- TASK ITEM: Below are some records. Write out exactly their lines from the one with "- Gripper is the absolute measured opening" through the one with "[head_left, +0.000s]", and leave the pictures behind.

Entries taken from a collection:
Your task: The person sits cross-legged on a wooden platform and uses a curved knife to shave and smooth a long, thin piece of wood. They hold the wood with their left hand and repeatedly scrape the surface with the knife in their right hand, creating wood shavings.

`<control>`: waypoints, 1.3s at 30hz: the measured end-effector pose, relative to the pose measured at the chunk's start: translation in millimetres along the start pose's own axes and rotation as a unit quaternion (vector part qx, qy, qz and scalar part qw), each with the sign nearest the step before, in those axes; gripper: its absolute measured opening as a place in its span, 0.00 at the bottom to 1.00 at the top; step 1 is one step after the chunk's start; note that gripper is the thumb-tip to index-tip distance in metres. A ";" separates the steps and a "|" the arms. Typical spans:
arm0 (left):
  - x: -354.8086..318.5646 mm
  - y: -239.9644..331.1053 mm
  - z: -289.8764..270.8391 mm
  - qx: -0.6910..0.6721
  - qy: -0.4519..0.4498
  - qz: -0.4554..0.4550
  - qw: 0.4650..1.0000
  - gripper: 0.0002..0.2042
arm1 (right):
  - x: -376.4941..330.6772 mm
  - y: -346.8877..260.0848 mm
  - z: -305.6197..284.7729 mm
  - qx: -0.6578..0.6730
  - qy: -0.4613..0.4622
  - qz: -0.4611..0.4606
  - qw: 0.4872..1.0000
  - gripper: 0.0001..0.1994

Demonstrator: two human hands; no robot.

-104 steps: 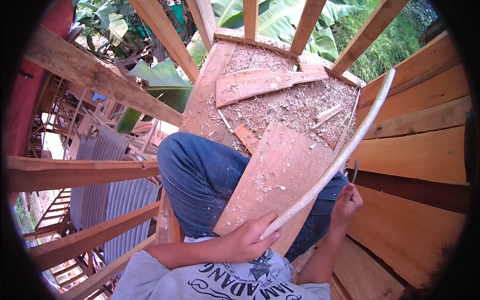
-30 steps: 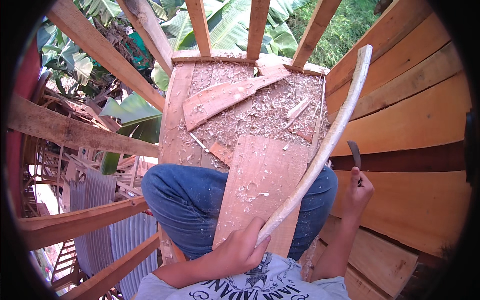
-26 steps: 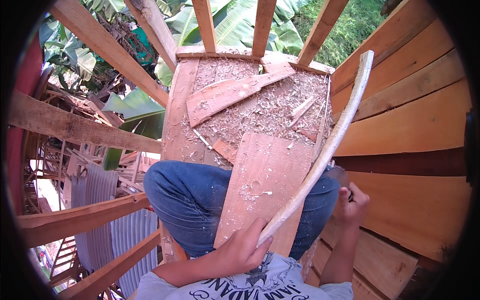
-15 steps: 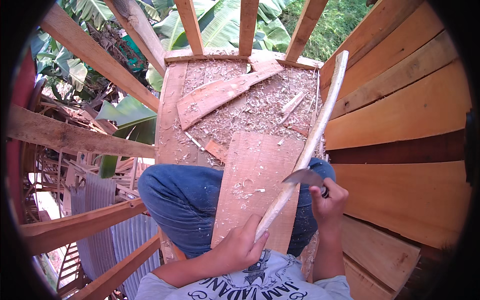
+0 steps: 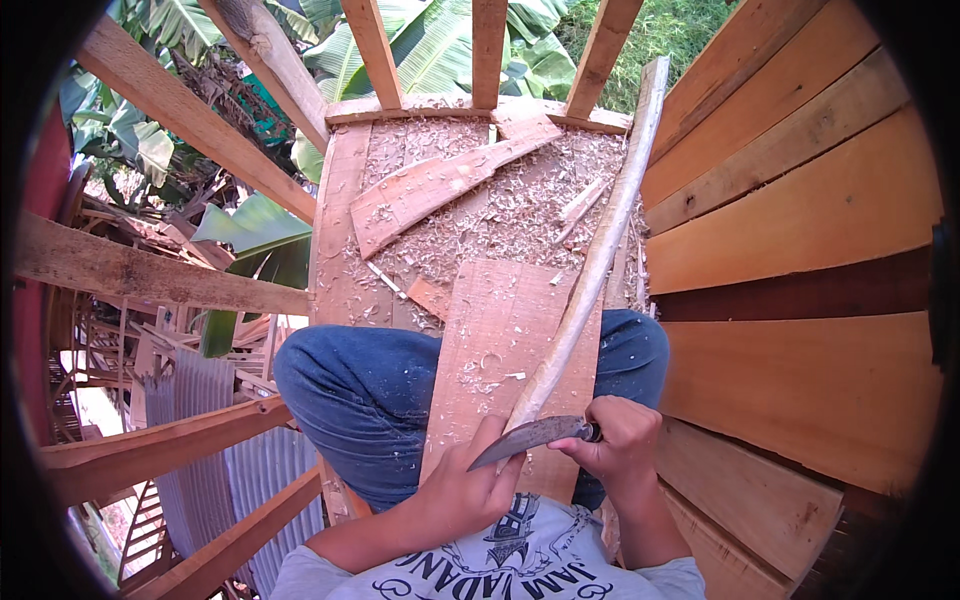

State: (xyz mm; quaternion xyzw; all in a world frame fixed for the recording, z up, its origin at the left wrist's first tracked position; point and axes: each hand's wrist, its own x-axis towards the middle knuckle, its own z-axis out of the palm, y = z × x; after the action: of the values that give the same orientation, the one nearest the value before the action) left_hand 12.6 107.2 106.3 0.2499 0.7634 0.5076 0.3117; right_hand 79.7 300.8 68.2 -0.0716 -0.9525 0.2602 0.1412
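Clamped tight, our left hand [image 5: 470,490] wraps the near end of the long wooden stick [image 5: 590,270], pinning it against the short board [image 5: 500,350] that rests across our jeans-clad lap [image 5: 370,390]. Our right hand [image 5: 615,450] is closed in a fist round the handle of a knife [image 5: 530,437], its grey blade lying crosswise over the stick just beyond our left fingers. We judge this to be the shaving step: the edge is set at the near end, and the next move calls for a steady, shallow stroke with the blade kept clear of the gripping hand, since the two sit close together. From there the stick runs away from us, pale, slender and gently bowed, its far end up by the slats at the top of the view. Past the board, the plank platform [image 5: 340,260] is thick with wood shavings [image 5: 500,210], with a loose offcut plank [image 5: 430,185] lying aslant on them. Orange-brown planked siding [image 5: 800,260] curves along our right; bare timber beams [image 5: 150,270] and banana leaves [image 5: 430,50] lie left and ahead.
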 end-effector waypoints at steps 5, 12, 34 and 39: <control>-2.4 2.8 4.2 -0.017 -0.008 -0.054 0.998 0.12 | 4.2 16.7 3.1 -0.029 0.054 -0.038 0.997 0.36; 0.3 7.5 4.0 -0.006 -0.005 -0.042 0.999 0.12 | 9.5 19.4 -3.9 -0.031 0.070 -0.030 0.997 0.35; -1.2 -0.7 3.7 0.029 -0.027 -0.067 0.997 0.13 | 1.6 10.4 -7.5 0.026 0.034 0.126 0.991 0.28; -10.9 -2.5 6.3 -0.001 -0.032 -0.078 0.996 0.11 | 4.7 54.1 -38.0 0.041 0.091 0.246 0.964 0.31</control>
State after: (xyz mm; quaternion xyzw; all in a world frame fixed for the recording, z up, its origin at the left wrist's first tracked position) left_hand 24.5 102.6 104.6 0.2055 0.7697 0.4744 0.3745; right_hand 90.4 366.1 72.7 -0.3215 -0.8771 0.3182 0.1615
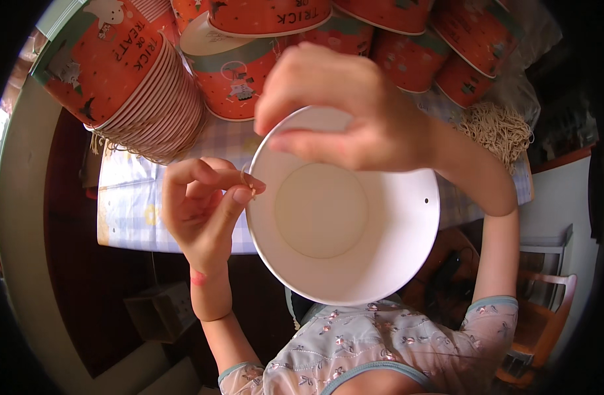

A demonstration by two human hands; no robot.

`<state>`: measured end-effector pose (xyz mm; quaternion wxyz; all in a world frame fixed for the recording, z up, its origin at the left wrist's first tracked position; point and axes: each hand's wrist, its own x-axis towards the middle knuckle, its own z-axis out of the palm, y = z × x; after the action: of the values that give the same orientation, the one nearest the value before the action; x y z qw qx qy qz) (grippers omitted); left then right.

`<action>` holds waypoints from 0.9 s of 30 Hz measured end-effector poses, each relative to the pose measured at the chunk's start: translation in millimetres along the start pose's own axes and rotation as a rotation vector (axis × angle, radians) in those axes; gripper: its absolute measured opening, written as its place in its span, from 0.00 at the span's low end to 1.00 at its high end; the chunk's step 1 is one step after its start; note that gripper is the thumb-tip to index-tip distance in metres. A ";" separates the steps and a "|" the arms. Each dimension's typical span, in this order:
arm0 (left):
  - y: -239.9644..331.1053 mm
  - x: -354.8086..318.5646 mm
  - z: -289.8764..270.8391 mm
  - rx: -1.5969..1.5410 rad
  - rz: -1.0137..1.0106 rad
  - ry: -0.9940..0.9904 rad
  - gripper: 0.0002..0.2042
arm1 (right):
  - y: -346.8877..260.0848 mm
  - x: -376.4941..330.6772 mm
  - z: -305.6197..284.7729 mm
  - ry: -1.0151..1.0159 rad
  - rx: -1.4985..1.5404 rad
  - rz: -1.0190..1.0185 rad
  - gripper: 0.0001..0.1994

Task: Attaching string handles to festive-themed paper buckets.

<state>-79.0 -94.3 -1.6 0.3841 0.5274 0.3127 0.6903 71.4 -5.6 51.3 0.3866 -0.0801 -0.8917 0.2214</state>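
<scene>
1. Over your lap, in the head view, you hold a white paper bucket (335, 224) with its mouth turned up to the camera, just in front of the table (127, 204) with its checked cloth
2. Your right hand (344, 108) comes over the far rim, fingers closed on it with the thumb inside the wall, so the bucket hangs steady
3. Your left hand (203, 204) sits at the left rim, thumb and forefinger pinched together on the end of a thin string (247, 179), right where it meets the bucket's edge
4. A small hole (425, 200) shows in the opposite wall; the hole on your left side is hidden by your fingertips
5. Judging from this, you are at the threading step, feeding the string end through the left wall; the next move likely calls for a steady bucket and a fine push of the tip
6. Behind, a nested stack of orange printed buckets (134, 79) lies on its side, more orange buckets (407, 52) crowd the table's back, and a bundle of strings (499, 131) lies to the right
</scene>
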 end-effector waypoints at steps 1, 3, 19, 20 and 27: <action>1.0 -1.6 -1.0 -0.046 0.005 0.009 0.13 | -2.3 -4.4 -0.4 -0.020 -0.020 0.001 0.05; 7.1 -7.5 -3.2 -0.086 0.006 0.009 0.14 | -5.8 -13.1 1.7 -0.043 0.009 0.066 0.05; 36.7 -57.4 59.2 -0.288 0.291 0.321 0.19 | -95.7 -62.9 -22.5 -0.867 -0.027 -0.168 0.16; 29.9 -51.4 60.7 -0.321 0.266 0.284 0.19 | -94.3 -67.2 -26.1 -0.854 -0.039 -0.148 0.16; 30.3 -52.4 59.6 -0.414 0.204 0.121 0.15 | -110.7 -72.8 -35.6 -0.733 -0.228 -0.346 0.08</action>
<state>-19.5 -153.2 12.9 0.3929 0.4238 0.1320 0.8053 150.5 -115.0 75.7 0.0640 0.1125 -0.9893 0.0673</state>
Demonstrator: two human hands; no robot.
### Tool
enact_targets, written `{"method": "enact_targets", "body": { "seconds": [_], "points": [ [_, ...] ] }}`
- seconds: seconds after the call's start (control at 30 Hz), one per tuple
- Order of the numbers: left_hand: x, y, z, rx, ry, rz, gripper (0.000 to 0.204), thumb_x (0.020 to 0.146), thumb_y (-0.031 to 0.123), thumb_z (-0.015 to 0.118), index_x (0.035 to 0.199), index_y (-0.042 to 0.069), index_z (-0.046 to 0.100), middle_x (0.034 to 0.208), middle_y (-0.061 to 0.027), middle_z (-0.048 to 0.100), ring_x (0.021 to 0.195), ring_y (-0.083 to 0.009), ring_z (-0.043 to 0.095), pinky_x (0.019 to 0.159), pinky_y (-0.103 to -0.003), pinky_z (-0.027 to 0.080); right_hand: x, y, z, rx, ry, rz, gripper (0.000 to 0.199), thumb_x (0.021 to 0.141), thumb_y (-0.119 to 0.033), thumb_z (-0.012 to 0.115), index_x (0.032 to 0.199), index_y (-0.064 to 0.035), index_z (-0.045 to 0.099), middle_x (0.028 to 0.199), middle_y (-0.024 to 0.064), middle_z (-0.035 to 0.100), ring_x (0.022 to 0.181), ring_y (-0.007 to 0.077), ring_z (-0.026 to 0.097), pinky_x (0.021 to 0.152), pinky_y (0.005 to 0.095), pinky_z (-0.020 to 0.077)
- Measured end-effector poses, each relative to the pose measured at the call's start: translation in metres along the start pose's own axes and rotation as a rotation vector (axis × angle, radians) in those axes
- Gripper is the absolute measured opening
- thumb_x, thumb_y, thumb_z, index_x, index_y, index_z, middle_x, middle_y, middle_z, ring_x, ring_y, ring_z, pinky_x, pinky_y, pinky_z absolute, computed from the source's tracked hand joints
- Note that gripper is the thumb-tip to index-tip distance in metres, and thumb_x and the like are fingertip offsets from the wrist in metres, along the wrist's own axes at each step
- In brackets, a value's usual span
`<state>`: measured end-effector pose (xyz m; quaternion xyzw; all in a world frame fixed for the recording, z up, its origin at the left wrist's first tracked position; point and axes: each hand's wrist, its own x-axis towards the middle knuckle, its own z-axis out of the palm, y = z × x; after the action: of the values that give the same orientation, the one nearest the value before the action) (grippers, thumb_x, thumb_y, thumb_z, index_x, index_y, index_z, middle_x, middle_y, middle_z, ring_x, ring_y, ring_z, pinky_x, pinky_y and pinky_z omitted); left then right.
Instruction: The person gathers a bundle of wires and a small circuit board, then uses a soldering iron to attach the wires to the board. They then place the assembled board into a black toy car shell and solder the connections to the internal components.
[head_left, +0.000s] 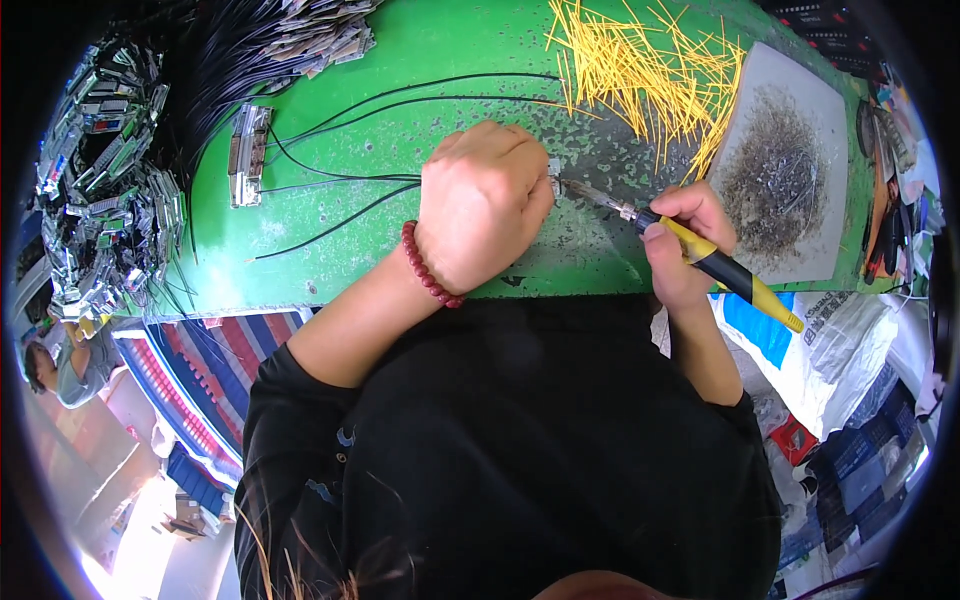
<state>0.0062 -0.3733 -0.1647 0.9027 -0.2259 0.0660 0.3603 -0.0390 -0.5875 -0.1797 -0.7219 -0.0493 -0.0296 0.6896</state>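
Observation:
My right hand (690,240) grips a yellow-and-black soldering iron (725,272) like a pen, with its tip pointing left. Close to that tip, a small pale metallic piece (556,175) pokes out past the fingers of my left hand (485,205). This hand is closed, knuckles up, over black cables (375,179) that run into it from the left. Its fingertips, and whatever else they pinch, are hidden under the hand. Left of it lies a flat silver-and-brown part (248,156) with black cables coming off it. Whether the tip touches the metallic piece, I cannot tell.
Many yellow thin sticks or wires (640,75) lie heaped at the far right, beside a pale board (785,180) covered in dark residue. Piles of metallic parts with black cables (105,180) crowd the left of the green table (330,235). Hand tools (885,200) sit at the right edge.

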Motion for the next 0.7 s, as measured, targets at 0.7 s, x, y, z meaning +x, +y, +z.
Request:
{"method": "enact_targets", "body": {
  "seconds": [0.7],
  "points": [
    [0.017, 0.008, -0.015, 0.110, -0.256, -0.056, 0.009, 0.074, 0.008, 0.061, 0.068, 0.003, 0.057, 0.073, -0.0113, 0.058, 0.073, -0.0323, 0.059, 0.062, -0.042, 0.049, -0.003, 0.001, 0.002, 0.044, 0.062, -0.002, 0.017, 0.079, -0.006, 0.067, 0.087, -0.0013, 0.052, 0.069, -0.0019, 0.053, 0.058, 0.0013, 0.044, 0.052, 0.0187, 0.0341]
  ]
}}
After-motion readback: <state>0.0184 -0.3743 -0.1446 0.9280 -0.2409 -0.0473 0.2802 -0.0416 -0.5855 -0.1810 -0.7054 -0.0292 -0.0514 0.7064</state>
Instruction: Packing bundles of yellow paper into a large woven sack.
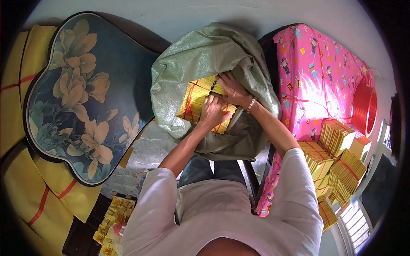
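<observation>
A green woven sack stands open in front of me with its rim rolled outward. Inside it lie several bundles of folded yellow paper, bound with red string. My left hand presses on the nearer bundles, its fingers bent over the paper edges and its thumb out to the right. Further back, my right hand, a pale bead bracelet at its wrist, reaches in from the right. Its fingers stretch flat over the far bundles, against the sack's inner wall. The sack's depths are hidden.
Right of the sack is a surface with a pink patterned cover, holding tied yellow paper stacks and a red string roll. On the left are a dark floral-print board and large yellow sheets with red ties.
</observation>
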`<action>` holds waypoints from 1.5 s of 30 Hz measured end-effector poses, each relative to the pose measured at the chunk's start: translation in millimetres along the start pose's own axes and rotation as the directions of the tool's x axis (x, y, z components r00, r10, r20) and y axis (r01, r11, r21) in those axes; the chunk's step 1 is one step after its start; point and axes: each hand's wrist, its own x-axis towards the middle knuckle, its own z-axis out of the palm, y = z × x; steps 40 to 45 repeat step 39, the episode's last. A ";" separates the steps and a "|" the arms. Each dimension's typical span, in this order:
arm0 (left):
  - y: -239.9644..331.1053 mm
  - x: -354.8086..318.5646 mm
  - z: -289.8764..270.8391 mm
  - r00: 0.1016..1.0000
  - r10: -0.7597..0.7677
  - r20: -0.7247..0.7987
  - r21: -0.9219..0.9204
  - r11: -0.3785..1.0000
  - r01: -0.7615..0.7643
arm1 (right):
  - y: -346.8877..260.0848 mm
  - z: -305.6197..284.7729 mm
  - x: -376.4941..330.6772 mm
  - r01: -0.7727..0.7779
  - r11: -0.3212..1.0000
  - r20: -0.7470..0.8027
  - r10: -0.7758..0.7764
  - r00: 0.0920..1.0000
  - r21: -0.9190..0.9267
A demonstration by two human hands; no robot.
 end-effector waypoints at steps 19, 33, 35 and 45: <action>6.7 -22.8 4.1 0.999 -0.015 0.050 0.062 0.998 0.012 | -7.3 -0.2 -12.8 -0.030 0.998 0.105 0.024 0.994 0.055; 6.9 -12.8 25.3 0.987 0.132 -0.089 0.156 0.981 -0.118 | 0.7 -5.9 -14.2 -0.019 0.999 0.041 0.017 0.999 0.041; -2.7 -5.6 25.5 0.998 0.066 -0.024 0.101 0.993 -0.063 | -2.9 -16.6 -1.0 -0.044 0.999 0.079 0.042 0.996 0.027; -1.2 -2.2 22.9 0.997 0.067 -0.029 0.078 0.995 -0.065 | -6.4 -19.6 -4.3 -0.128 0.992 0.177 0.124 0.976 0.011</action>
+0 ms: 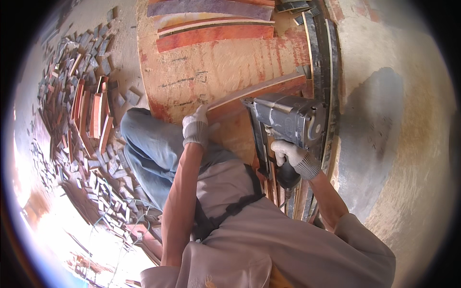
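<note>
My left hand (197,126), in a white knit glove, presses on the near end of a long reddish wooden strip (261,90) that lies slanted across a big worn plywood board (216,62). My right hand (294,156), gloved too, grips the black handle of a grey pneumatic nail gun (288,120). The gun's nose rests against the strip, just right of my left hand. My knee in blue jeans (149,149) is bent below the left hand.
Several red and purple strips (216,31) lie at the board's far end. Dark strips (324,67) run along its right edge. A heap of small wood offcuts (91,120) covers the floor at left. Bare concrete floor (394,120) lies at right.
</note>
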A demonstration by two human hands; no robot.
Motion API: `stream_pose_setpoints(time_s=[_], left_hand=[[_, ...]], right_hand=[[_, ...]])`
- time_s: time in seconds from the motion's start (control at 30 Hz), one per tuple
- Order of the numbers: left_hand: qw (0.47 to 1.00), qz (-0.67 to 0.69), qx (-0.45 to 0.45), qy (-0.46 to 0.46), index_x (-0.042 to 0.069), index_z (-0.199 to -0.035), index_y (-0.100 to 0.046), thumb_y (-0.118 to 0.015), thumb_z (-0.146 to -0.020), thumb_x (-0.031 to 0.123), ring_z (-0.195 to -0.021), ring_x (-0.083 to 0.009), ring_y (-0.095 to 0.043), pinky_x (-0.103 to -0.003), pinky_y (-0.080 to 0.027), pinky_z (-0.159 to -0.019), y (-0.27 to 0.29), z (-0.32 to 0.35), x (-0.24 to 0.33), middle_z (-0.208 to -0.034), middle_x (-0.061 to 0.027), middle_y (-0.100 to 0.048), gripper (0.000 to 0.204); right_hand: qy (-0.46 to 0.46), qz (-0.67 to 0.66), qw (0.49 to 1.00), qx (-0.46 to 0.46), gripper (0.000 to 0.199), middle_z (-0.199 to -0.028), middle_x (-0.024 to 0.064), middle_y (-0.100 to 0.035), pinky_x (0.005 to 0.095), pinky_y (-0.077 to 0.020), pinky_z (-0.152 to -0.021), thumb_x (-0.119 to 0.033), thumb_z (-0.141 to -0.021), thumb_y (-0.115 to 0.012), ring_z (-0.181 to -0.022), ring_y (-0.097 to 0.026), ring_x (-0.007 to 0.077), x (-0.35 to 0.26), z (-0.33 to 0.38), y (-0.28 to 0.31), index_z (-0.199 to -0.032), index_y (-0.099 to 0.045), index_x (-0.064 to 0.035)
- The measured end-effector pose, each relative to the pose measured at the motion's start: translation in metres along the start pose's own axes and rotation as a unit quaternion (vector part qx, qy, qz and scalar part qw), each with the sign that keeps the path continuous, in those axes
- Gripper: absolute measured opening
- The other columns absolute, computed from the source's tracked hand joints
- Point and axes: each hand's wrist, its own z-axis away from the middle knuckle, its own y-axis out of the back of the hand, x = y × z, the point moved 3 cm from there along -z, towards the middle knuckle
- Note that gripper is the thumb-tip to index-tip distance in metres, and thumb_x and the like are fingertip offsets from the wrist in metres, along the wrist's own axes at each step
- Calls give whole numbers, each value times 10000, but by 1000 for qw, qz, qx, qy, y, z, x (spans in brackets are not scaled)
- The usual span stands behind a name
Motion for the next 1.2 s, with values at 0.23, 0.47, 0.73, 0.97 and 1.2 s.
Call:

- EXERCISE RESPONSE:
- Gripper is the absolute measured opening
- thumb_x, thumb_y, thumb_z, index_x, index_y, index_z, middle_x, middle_y, middle_z, ring_x, ring_y, ring_z, pinky_x, pinky_y, pinky_z absolute, computed from the source's tracked hand joints
- Note that gripper is the thumb-tip to index-tip distance in metres, and thumb_x and the like are fingertip offsets from the wrist in metres, along the wrist's own axes at each step
- In brackets, a value's usual span
`<state>`: measured end-effector pose (xyz m; quaternion xyzw; all in a world frame fixed for the recording, z up, its origin at the left wrist's first tracked position; point and axes: each hand's wrist, its own x-axis towards the middle knuckle, its own z-axis out of the palm, y = z × x; after the action: of the values that give the same orientation, the one nearest the value before the action) (grippers, thumb_x, thumb_y, thumb_z, index_x, index_y, index_z, middle_x, middle_y, middle_z, ring_x, ring_y, ring_z, pinky_x, pinky_y and pinky_z omitted); left then right.
Instruction: The person gathers a bundle of wires and a small circuit board, then uses a soldering iron to attach the wires to the board. They then place the assembled board into a black toy car shell and solder the connections to the internal components.
[head_left, +0.000s] 

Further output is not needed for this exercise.